**WHAT IS NEEDED:** Within the records, which lines hold the string "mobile"? Report each one by copying it.

**INFORMATION GIVEN:**
Segment Open

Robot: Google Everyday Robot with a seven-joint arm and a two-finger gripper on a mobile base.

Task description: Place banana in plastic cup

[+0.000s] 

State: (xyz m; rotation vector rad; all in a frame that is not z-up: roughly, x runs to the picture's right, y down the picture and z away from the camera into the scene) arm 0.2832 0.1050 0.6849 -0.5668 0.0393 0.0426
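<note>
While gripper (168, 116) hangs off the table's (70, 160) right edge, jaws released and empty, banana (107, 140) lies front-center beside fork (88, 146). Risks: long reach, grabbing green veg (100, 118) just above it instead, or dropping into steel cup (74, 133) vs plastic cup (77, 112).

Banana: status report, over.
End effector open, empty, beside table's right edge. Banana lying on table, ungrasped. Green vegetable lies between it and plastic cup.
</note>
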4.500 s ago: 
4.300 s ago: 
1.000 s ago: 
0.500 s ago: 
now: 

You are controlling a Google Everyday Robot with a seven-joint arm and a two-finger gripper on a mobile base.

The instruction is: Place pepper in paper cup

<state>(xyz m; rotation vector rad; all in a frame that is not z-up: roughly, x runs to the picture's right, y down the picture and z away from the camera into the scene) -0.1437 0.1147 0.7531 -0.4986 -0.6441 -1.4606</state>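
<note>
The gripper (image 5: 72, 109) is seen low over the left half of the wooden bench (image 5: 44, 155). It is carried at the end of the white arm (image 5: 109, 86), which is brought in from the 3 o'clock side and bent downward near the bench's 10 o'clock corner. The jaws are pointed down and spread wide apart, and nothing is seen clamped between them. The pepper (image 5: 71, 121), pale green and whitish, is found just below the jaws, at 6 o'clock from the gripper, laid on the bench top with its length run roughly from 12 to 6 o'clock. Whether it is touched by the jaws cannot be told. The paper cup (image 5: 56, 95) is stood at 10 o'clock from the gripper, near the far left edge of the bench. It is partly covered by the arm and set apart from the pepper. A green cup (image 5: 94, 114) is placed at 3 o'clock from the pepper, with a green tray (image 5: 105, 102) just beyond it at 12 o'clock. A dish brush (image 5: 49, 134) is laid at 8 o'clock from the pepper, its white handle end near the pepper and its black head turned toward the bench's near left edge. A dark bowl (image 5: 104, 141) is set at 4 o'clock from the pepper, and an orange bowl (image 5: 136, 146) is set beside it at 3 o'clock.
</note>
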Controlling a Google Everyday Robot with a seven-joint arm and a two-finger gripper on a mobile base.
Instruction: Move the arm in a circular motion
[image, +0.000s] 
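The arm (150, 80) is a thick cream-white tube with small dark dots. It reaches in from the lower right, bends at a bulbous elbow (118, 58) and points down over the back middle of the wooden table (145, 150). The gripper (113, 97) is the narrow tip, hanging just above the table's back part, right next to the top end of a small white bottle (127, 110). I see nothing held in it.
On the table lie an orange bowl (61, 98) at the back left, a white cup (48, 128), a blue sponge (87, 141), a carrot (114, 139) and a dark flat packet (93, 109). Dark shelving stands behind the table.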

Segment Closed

**RESULT OF THIS TASK:**
Robot: Google Everyday Robot with a seven-joint arm and a two-finger gripper on a mobile base.
You are controlling a Google Everyday Robot with a seven-joint arm and a two-finger gripper on a mobile base.
Controlling a Google Everyday Robot with a seven-joint arm and a two-finger gripper on a mobile base.

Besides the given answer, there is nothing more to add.